### [WORK TO COMPLETE]
Below are lines of data. Give the number of them that contain the string "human", and nothing else.
EXTRACTED DATA: Begin
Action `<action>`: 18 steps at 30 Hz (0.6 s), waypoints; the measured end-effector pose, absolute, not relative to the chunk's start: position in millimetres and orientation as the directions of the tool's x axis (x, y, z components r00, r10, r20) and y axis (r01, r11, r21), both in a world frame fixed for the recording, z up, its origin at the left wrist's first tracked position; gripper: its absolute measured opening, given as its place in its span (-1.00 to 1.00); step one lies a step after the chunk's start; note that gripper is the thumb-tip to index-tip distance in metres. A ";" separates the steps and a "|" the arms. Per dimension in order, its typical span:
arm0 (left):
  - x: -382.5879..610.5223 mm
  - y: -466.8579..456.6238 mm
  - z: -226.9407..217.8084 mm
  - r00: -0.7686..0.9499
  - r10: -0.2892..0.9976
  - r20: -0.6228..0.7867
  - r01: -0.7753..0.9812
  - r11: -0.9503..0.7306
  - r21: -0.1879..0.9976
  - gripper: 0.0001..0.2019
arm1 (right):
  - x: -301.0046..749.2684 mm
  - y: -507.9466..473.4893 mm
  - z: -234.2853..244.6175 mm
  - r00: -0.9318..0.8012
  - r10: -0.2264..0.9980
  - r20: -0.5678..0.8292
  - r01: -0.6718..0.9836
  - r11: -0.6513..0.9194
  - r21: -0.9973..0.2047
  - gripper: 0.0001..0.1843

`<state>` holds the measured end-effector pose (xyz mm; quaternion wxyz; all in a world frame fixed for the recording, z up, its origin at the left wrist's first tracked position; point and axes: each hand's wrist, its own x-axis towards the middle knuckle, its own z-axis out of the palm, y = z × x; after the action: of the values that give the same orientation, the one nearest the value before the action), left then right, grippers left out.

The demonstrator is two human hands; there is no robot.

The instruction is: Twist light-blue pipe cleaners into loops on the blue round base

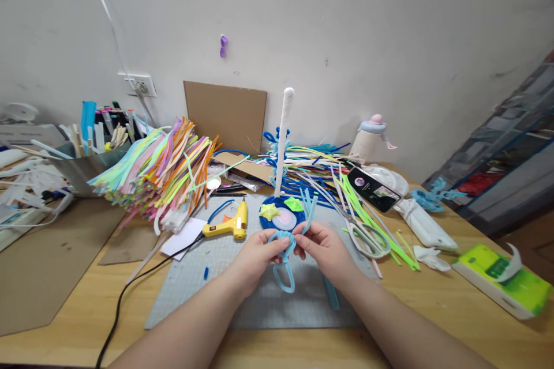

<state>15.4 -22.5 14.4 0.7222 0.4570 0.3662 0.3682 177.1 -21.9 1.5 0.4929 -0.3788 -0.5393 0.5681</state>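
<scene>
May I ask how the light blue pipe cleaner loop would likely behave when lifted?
Probably light and bendable: the light blue pipe cleaner loop shows curved bends while pinched by the left hand and right hand. Its hanging lower loop holds shape, so likely not floppy. Fuzzy surface, unlikely to slip.

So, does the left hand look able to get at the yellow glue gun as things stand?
Probably yes: the glue gun lies on the mat just beyond the left hand, nothing between them, though its fingers pinch the blue pipe-cleaner loop.
</scene>
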 end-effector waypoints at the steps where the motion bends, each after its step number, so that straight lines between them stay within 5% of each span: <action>1: 15.3 -22.6 14.9 0.461 0.866 -0.192 -0.203 0.313 0.928 -0.78 | 176.9 -22.0 1.6 -0.221 0.969 0.110 -0.138 0.081 -0.987 -0.81; 18: 16.2 -27.1 22.3 0.487 0.858 -0.161 -0.246 0.312 0.918 -0.79 | 175.4 -24.4 4.5 -0.206 0.972 0.117 -0.164 0.083 -0.983 -0.82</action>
<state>16.2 -27.1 22.3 0.7353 0.4504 0.3397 0.3755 175.4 -24.4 4.5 0.5049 -0.3770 -0.5356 0.5622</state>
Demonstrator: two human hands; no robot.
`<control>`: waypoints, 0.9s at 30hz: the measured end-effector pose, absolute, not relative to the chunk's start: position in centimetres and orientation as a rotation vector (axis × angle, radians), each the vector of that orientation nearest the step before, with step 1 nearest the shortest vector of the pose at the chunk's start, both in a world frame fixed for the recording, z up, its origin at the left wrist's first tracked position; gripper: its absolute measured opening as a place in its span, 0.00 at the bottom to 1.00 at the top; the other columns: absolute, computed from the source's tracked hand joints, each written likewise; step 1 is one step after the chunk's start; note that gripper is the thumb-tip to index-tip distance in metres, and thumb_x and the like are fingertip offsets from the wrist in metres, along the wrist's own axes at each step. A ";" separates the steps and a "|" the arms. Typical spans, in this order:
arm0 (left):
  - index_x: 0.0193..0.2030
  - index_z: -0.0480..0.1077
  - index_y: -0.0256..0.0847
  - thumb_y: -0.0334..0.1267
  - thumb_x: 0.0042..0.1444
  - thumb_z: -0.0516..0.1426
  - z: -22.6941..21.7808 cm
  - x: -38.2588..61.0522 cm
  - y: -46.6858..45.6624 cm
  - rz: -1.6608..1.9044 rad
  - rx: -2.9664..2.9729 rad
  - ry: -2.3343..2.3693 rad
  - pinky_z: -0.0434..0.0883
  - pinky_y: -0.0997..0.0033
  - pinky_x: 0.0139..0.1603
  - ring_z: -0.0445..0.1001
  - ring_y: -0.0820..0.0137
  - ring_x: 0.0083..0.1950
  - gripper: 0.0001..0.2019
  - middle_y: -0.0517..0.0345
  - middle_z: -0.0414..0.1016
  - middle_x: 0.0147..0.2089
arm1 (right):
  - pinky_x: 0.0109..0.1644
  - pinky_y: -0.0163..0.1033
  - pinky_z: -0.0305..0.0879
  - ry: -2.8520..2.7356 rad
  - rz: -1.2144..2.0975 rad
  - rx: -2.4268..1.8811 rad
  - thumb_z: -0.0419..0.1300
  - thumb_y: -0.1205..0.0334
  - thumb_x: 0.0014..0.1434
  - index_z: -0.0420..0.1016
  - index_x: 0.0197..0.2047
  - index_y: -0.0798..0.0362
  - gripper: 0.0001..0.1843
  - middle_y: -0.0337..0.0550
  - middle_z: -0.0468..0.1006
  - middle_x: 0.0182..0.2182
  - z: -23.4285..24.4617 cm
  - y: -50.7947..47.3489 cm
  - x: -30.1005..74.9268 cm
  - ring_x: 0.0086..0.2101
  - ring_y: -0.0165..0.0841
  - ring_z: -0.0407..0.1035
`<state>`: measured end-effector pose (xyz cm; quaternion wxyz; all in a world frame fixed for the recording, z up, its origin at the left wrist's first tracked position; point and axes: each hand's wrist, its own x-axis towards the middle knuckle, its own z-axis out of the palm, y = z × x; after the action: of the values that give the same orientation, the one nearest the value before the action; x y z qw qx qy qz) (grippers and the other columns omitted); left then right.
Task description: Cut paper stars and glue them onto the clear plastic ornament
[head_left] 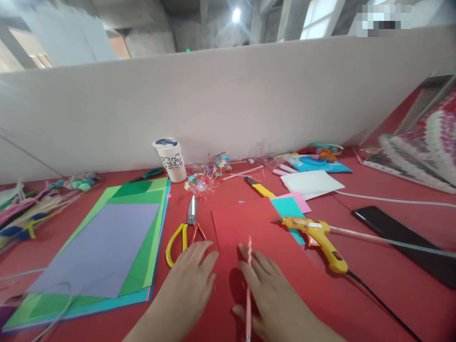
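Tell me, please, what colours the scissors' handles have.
The scissors have one yellow and one red handle, shown best in the head view.

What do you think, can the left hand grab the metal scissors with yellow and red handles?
Probably yes: the bare left hand is right beside the metal scissors with yellow and red handles, and nothing seems to block the way.

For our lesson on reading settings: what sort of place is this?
Probably a craft workspace: a glue gun, scissors and coloured paper lie on a red table.
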<state>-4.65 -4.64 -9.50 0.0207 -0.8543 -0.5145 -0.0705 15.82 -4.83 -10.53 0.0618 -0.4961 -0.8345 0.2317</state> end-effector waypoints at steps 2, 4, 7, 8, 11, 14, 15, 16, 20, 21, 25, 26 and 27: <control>0.59 0.66 0.37 0.32 0.58 0.53 -9.9 -4.2 -4.8 -0.176 -2.693 -1.527 0.70 0.53 0.57 0.69 0.56 0.61 0.21 0.44 0.69 0.61 | 0.63 0.55 0.55 -2.508 0.785 -1.378 0.66 0.58 0.51 0.70 0.55 0.58 0.28 0.58 0.57 0.66 -10.3 -4.9 15.5 0.63 0.52 0.53; 0.61 0.64 0.36 0.36 0.56 0.57 -10.6 -4.1 -4.9 -0.159 -2.712 -1.460 0.72 0.54 0.56 0.69 0.56 0.61 0.25 0.43 0.69 0.62 | 0.62 0.49 0.58 -2.461 0.809 -1.283 0.64 0.59 0.54 0.69 0.54 0.55 0.24 0.54 0.62 0.64 -9.7 -4.6 15.6 0.61 0.46 0.57; 0.60 0.65 0.38 0.41 0.53 0.61 -11.7 -4.6 -5.1 -0.199 -2.674 -1.315 0.73 0.54 0.54 0.69 0.54 0.60 0.28 0.41 0.68 0.62 | 0.49 0.48 0.68 -2.399 0.621 -1.527 0.57 0.62 0.61 0.70 0.48 0.54 0.12 0.52 0.76 0.48 -8.6 -3.3 17.0 0.46 0.44 0.72; 0.59 0.66 0.38 0.42 0.51 0.62 -12.0 -4.7 -5.2 -0.219 -2.648 -1.266 0.74 0.53 0.53 0.70 0.52 0.59 0.28 0.40 0.69 0.61 | 0.42 0.48 0.69 -2.411 0.516 -1.674 0.56 0.62 0.62 0.71 0.44 0.55 0.09 0.52 0.78 0.41 -8.2 -2.9 17.6 0.40 0.45 0.73; 0.54 0.70 0.37 0.45 0.48 0.64 -12.4 -4.7 -5.4 -0.253 -2.568 -1.203 0.73 0.51 0.53 0.73 0.50 0.56 0.27 0.39 0.74 0.57 | 0.36 0.49 0.66 -2.440 0.226 -1.948 0.55 0.63 0.62 0.73 0.39 0.57 0.08 0.55 0.77 0.34 -7.7 -2.0 19.5 0.37 0.51 0.73; 0.52 0.72 0.37 0.48 0.47 0.65 -12.5 -4.3 -5.4 -0.278 -2.507 -1.222 0.71 0.50 0.54 0.73 0.49 0.55 0.27 0.40 0.76 0.53 | 0.38 0.46 0.65 -2.456 0.208 -1.916 0.57 0.66 0.60 0.73 0.39 0.56 0.05 0.53 0.78 0.36 -7.9 -2.2 20.7 0.39 0.48 0.73; 0.52 0.72 0.37 0.49 0.47 0.65 -12.5 -4.2 -5.4 -0.294 -2.495 -1.229 0.71 0.50 0.54 0.73 0.48 0.55 0.27 0.40 0.76 0.53 | 0.37 0.45 0.64 -2.458 0.213 -1.894 0.58 0.66 0.59 0.73 0.39 0.55 0.05 0.52 0.78 0.36 -7.9 -2.3 21.0 0.38 0.47 0.73; 0.52 0.72 0.37 0.49 0.48 0.64 -12.6 -4.1 -5.4 -0.312 -2.487 -1.231 0.71 0.51 0.54 0.72 0.48 0.55 0.27 0.40 0.76 0.53 | 0.37 0.44 0.64 -2.451 0.211 -1.880 0.58 0.65 0.59 0.73 0.38 0.54 0.04 0.50 0.78 0.35 -7.9 -2.1 21.3 0.37 0.46 0.72; 0.53 0.70 0.37 0.50 0.50 0.62 -12.7 -4.1 -5.4 -0.341 -2.494 -1.195 0.70 0.54 0.55 0.73 0.51 0.55 0.26 0.42 0.75 0.54 | 0.36 0.39 0.64 -2.318 0.168 -1.890 0.55 0.63 0.62 0.69 0.38 0.51 0.03 0.46 0.78 0.36 -6.5 1.5 23.5 0.36 0.40 0.72; 0.53 0.70 0.36 0.50 0.49 0.63 -12.6 -4.1 -5.4 -0.340 -2.494 -1.183 0.71 0.55 0.54 0.73 0.51 0.54 0.27 0.41 0.75 0.53 | 0.34 0.37 0.64 -2.283 0.172 -1.902 0.53 0.63 0.64 0.69 0.38 0.51 0.04 0.44 0.78 0.34 -6.0 3.1 24.3 0.34 0.37 0.72; 0.53 0.70 0.34 0.48 0.48 0.64 -12.5 -4.2 -5.6 -0.331 -2.465 -1.162 0.74 0.56 0.49 0.75 0.50 0.52 0.28 0.39 0.75 0.53 | 0.41 0.42 0.69 -2.303 0.209 -1.886 0.58 0.65 0.63 0.71 0.44 0.57 0.06 0.44 0.76 0.39 -5.4 9.7 27.0 0.38 0.35 0.72; 0.53 0.70 0.34 0.48 0.48 0.63 -12.5 -4.2 -5.7 -0.330 -2.462 -1.155 0.74 0.57 0.48 0.75 0.50 0.51 0.27 0.39 0.75 0.53 | 0.42 0.43 0.71 -2.346 0.249 -1.858 0.58 0.62 0.64 0.72 0.44 0.57 0.08 0.43 0.76 0.40 -5.6 10.8 27.4 0.38 0.34 0.72; 0.53 0.70 0.34 0.48 0.49 0.62 -12.6 -4.2 -5.7 -0.334 -2.458 -1.149 0.74 0.57 0.48 0.75 0.51 0.51 0.27 0.39 0.75 0.53 | 0.43 0.44 0.71 -2.381 0.279 -1.830 0.59 0.60 0.64 0.72 0.46 0.57 0.10 0.43 0.76 0.41 -5.8 11.6 27.7 0.38 0.34 0.73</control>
<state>-4.22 -5.68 -12.60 0.2026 -0.8804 -0.4118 -0.1195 27.69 11.63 -5.83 0.0628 -0.6054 -0.7880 0.0924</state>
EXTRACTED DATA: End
### [YOUR SOLUTION]
2